## Clock For 4D Planet

Ideas about how a world with more than three spatial dimensions would work - what laws of physics would be needed, how things would be built, how people would do things and so on.

### Clock For 4D Planet

I made a a clock for a 4D planet. There are two planes of rotation with differing periods. You get a clock like this. It is a little analog computer that outputs the height of the sun. Let's hope that the uploading of the image works.

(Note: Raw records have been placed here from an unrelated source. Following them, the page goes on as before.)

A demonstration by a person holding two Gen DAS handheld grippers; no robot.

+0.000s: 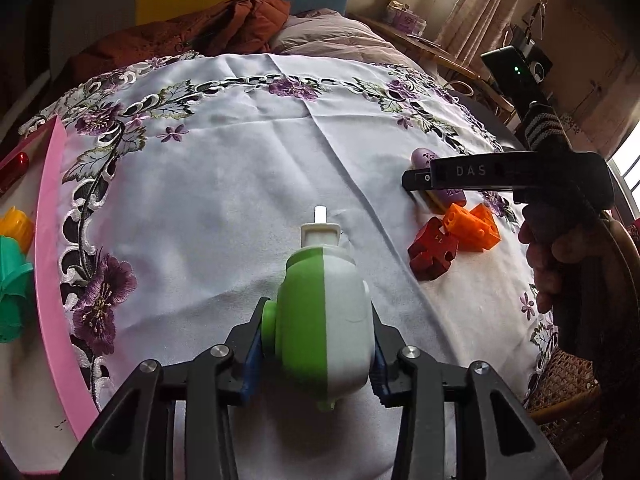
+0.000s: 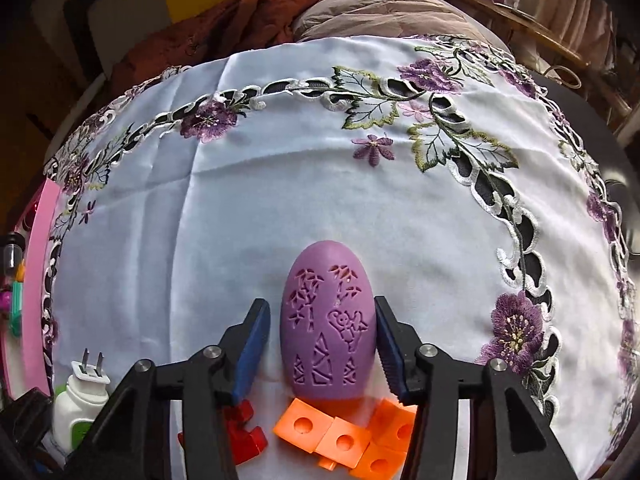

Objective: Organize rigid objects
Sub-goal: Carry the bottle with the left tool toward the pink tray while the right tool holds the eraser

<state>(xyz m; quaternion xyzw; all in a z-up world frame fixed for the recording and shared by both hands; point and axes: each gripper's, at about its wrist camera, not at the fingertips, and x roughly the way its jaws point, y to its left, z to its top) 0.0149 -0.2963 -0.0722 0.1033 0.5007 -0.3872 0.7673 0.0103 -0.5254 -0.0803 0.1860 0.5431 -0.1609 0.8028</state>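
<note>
Left wrist view: the left claw [image 1: 320,354] grips a green-and-white plug toy [image 1: 322,320] above the tabletop [image 1: 240,184]. Right claw [image 2: 322,344] stands open around a purple egg [image 2: 328,320] (carved with figures), with orange blocks [image 2: 344,440] just beside it.

Plug-in device [image 1: 326,320]: body half lime green, half white, split lengthwise; white prong end. Egg-shaped piece [image 2: 329,328]: matte purple, incised with bamboo, a figure and triangles. Cube cluster [image 2: 352,440]: bright orange. Notched block [image 1: 432,254]: dark red. Tablecloth [image 1: 240,168]: white, embroidered with purple flowers, green-edged leaves, black-and-white scrollwork. Tray rim [image 1: 50,264]: pink. Finger pads [image 2: 252,354]: blue.
</note>
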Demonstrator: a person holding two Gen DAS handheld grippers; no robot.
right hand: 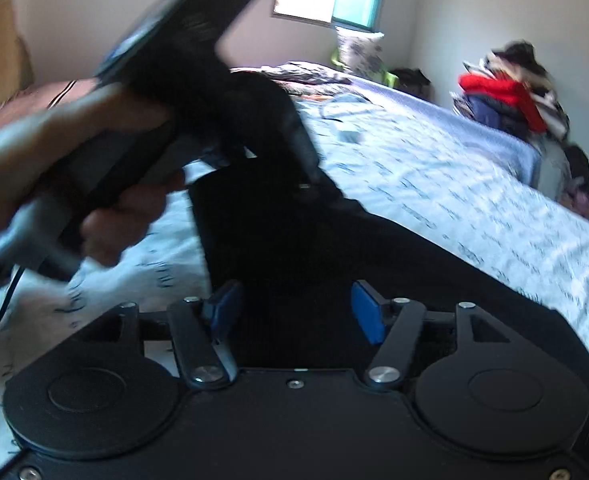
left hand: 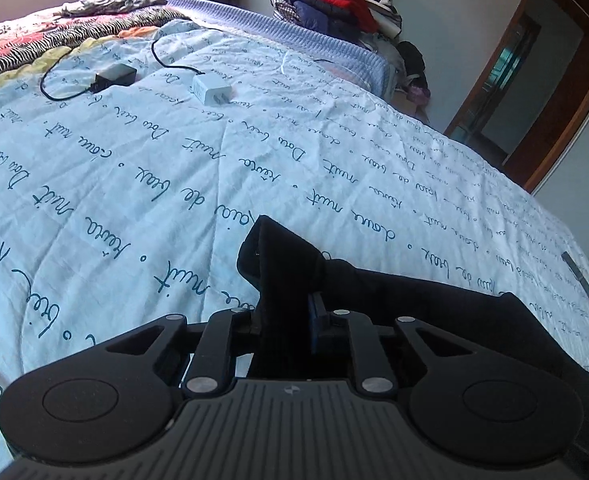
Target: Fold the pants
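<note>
The left gripper (left hand: 282,312) has its jaws pinching a fold of the black pants (left hand: 290,256) above the bed (left hand: 134,184); the right gripper (right hand: 294,312) has its jaws spread, pants lying between them

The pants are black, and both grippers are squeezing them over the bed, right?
Not both. In the left wrist view the left gripper is closed on the black pants. In the right wrist view the right gripper has its blue fingers spread apart over the pants, not squeezing.
</note>
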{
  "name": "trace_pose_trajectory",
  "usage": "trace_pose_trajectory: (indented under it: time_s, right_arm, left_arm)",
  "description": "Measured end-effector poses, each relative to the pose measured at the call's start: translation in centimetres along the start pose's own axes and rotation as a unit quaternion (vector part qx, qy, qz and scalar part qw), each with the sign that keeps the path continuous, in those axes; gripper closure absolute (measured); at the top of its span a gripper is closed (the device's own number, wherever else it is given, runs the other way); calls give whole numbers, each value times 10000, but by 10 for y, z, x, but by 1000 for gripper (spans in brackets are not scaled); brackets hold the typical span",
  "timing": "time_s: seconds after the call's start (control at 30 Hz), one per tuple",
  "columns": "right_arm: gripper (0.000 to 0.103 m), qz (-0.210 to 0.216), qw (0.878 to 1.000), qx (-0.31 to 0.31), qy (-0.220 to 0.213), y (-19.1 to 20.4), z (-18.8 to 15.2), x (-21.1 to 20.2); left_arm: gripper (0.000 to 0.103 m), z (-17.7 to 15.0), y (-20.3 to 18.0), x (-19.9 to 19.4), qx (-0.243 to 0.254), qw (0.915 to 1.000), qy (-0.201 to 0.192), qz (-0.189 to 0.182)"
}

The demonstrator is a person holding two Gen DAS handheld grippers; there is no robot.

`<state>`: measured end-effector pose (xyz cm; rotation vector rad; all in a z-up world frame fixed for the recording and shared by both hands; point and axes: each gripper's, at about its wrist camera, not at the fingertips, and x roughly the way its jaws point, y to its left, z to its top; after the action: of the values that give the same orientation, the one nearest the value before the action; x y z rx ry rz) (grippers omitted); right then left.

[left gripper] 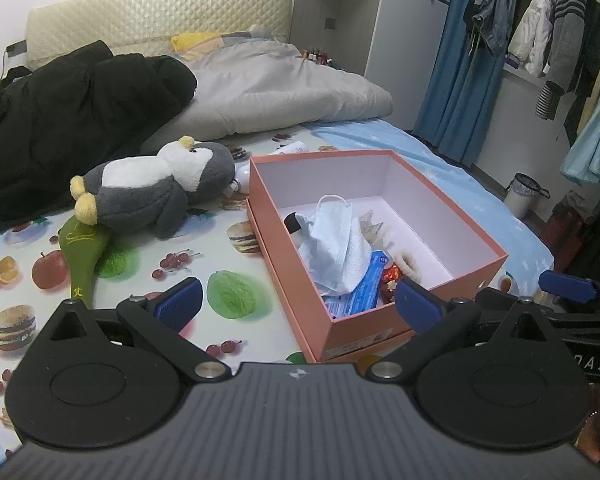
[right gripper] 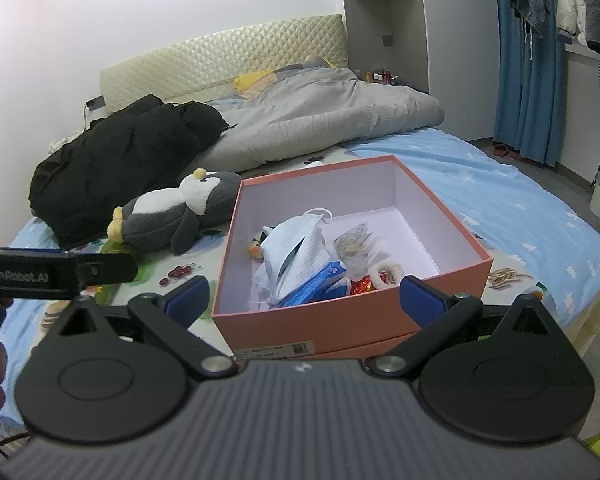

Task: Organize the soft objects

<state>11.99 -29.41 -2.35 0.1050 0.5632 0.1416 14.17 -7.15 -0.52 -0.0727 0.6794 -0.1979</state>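
A grey and white plush penguin [left gripper: 156, 188] [right gripper: 176, 212] lies on its side on the fruit-print mat, left of an open salmon-pink box [left gripper: 296, 276] [right gripper: 300, 324]. Inside the box are a blue face mask [left gripper: 332, 232] [right gripper: 296, 240], a white cloth, a blue packet [left gripper: 364, 292] and small wrapped items. My left gripper [left gripper: 298, 300] hovers open over the box's near left corner, nothing between its fingers. My right gripper [right gripper: 304, 292] hangs open before the box's near wall, also empty. A blue pad of the right gripper shows in the left wrist view at the right edge.
A green paddle-shaped object [left gripper: 82, 248] lies by the penguin's feet. A black jacket [left gripper: 72, 116] and a grey duvet [left gripper: 284, 84] lie further back on the bed. A white bottle [left gripper: 244, 176] rests behind the box. Hanging clothes [left gripper: 548, 32], a blue curtain and a small bin [left gripper: 522, 196] stand right.
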Motion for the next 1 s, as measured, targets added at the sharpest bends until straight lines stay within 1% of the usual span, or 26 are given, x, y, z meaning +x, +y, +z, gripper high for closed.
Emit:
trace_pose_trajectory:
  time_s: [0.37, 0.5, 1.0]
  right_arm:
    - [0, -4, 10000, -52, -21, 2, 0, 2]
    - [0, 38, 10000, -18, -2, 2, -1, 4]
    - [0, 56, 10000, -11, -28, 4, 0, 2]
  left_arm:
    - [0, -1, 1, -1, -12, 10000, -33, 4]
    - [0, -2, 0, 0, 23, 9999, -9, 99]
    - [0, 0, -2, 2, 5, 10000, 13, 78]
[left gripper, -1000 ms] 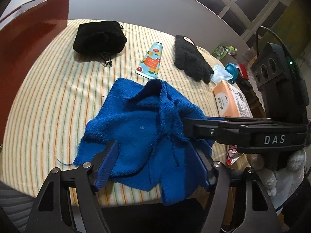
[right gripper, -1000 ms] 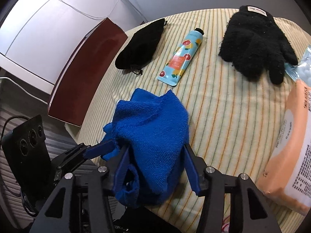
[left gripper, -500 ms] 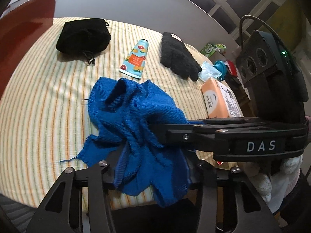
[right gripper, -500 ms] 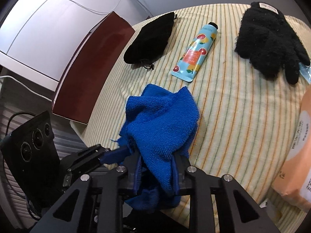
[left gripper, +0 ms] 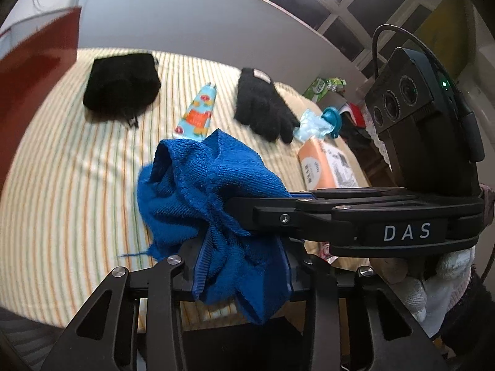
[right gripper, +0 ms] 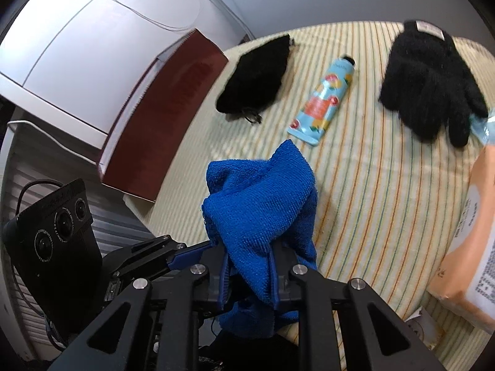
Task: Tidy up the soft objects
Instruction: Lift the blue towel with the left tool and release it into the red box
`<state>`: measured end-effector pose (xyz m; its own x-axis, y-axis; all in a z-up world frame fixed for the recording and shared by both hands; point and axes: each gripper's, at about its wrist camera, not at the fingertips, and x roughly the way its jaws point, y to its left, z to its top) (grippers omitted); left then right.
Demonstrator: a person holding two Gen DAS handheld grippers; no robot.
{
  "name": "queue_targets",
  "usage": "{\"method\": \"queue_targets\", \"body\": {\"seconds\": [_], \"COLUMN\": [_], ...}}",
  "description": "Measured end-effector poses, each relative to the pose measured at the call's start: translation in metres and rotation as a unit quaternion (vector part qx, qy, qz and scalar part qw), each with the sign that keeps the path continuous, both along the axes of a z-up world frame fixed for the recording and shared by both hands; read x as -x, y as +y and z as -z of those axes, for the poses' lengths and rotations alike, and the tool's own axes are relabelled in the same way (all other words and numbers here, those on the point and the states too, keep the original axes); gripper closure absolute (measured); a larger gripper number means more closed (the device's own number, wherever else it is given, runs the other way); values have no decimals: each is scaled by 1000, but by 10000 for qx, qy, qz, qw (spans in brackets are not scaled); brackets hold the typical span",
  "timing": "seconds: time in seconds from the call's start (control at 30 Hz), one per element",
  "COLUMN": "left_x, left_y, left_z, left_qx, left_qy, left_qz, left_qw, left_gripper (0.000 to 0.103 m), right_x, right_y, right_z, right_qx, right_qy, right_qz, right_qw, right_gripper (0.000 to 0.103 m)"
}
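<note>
A blue towel (left gripper: 204,198) is bunched and lifted off the striped table near its front edge. My left gripper (left gripper: 241,275) is shut on its lower part. My right gripper (right gripper: 250,275) is shut on the same towel (right gripper: 263,204), and its fingers cross in front of the left wrist view (left gripper: 278,216). Farther back lie a black pouch (left gripper: 120,83) at the left, also seen in the right wrist view (right gripper: 256,74), and a black glove (left gripper: 263,108), which lies far right in the right wrist view (right gripper: 430,77).
A light-blue cream tube (left gripper: 198,114) lies between pouch and glove. An orange tissue pack (left gripper: 324,167) and a blue plastic wrapper (left gripper: 312,126) sit at the right. A dark red box (right gripper: 173,102) stands at the table's left edge.
Both grippers have closed on the towel and raised it from the table, gathering it into a bunch. The other objects have not moved.
</note>
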<state>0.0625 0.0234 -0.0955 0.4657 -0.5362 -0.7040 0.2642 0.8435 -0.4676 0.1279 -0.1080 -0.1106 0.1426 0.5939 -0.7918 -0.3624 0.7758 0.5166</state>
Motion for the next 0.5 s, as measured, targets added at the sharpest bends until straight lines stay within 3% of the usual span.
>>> {"method": "queue_targets", "body": {"seconds": [0.27,0.5], "left_x": [0,-5], "left_y": [27,82], "left_z": [-49,-95], "left_qx": [-196,-262], "left_qy": [-475,-921], "left_qz": [-176,-652], "left_qw": [9985,9933], "left_gripper": [69,69], "right_x": [-2,-22], "right_y": [23,84], "right_z": [-46,-95], "right_qx": [-178,-442], "right_qy": [-398,-869], "right_qz": [-169,-559], "right_qw": [9989,9937], "right_gripper": [84,84]}}
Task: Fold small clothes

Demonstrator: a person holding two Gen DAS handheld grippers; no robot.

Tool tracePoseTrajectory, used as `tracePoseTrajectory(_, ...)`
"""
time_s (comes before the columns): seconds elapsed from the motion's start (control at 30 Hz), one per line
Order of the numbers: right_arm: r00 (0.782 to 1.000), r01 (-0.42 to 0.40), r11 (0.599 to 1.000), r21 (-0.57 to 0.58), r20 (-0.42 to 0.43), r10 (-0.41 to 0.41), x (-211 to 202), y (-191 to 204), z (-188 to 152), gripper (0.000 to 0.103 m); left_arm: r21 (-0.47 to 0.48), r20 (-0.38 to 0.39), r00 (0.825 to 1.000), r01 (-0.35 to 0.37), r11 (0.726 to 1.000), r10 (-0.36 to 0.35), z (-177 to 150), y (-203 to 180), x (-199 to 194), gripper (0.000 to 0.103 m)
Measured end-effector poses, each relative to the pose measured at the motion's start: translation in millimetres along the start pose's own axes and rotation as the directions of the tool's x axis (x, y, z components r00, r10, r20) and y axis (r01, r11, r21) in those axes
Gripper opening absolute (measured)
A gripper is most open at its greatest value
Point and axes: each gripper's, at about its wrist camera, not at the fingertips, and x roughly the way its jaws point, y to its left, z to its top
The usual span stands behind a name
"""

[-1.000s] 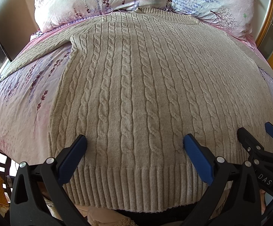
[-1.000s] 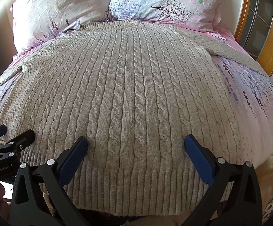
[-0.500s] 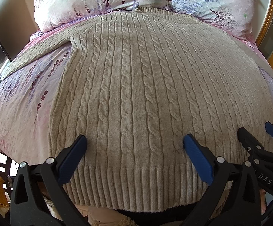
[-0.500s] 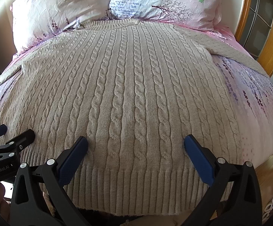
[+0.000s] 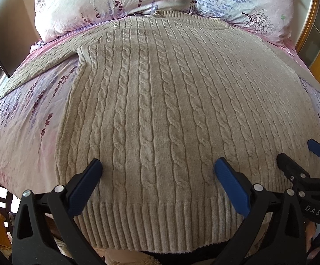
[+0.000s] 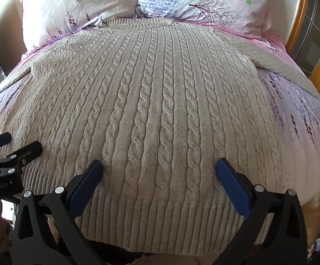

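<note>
The sweater lies flat on the bed, collar toward the pillows. I hold my left gripper and right gripper spread wide over its ribbed hem, ready to lift for folding.

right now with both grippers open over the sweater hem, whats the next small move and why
Probably lower both and pinch the ribbed hem. The sweater lies flat and unfolded on the bed, sleeves spread, and the left gripper and right gripper hover open just above the hem, holding nothing, so a grasp likely comes before any fold.
</note>
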Motion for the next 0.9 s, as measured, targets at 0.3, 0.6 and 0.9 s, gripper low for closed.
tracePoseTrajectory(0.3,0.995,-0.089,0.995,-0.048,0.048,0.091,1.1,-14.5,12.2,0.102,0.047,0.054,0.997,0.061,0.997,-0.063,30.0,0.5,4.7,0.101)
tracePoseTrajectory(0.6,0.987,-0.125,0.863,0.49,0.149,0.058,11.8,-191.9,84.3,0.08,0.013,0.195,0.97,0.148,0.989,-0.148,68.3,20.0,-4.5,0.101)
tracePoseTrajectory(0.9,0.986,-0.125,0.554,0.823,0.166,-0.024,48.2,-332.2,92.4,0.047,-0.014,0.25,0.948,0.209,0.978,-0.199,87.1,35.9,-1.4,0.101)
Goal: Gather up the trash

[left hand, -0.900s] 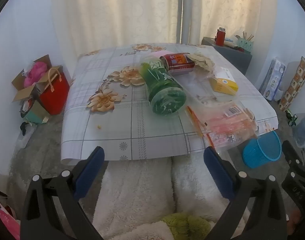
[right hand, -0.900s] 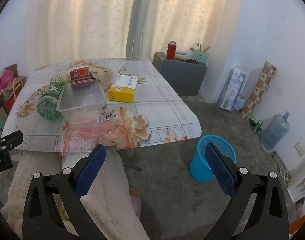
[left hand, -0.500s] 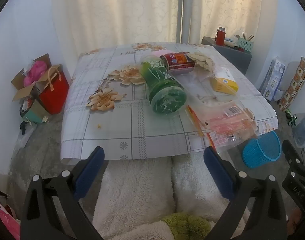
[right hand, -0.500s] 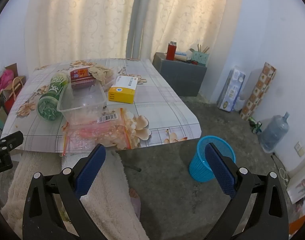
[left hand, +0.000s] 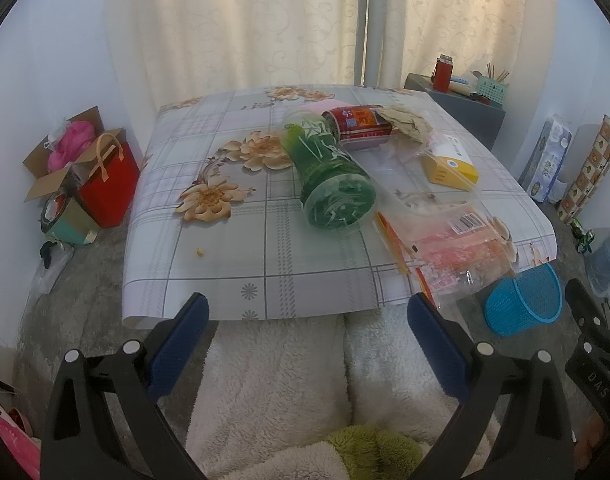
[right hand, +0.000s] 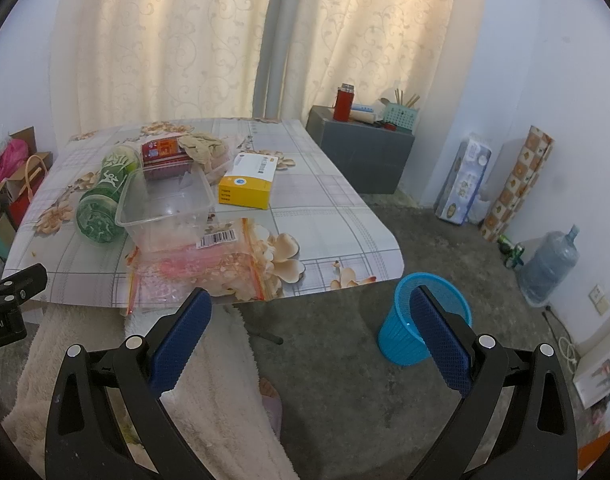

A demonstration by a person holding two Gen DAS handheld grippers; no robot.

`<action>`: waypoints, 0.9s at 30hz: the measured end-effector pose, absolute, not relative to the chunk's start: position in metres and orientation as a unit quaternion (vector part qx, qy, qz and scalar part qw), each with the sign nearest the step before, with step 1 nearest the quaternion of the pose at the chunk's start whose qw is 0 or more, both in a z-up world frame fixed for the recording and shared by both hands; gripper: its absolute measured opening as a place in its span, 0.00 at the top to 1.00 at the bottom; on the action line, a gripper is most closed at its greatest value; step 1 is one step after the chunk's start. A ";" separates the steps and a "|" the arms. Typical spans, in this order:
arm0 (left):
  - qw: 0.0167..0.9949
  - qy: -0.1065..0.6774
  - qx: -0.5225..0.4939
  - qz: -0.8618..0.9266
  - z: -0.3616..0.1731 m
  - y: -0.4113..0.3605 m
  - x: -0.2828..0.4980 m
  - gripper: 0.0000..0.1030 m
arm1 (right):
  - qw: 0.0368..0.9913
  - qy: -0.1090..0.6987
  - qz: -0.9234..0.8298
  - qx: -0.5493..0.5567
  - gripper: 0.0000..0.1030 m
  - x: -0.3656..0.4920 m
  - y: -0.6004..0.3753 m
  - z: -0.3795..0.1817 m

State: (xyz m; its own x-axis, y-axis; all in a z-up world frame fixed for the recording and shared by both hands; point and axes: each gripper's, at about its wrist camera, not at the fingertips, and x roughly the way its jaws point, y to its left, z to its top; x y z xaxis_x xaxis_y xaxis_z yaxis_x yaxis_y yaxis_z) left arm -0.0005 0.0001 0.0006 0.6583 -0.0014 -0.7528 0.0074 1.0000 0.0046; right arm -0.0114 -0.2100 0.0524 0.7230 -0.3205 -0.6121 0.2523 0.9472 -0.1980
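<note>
Trash lies bunched toward the near right corner of the bench, none of it picked up yet. Largest is the green bottle, lying on its side; it looks rigid, rounded and likely to roll, so gripping across the mid-body seems best. The clear plastic tub beside it is probably light and springy; pinch one wall at the rim. The yellow box is stiff card and should take a squeeze across its narrow sides. The pink zip bag, overhanging the near edge, looks limp and slippery; take the overhang. The left hand-held gripper and right hand-held gripper both gape wide, empty.
</note>
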 end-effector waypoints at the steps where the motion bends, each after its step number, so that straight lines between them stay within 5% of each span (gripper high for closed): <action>1: 0.911 0.413 0.004 -0.003 0.001 0.000 0.000 0.05 | 0.927 0.338 -0.155 -0.050 0.08 -0.012 -0.210 0.052; 27: 0.910 0.414 0.003 -0.003 0.000 0.000 0.000 0.05 | 0.927 0.338 -0.154 -0.050 0.08 -0.010 -0.211 0.055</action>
State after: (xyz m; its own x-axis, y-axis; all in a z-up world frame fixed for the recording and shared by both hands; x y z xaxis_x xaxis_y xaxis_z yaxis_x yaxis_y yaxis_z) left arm 0.0000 0.0002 0.0003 0.6566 -0.0025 -0.7543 0.0078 1.0000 0.0034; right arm -0.0105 -0.2108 0.0555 0.7232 -0.3201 -0.6119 0.2526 0.9473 -0.1970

IMG_20190821_082333126.jpg (84.38 KiB) Viewed 962 times

The yellow jewel gives the height of the sun. The horizontal lines measure the height. If the jewel is over the white, its daylight. Over the black, its night. All sorts of weird things happen. The sun can set, "bounce" off the horizon, and rise back up

The red and blue hands are hour hands for the two periods of rotation. In this case the clock is for a location 8 degrees away from the equator, in the direction of the blue plane of rotation. That is why that hand is longer. The blue plane has more influence.

It is also possible to read time. It's whatever numbers the hands are pointing at. The left side of the clock is am, the right pm. The red hand comes first. That clock reads 6am/4:30am. The jewel is at 5:30, halfway up in the sky, so it is bright daylight.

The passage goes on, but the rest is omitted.